**Work instruction:** Scan the records for "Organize". Show the matching lines.

**Record set:**
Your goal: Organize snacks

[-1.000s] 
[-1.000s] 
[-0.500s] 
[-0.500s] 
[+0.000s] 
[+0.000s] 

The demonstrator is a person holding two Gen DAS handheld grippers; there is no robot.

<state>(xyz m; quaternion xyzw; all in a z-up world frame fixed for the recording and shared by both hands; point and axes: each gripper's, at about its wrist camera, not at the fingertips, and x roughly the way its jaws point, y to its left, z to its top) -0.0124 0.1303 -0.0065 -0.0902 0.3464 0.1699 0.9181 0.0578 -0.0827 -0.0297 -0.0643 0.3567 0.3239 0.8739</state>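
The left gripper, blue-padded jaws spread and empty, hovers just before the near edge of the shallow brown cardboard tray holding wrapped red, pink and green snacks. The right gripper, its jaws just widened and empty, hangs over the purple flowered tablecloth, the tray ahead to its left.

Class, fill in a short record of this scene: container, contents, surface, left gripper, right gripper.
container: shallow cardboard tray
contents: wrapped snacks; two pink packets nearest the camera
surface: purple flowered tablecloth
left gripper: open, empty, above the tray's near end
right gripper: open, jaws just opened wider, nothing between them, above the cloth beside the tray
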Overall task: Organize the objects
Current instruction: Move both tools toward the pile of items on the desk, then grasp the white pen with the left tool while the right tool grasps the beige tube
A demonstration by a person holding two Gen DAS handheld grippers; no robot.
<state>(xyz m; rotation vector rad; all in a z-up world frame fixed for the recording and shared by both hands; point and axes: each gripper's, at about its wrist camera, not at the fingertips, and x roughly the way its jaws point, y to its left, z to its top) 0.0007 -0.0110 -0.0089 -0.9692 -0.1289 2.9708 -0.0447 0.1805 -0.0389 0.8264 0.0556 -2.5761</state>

**Written solution:**
Your goal: Organize snacks
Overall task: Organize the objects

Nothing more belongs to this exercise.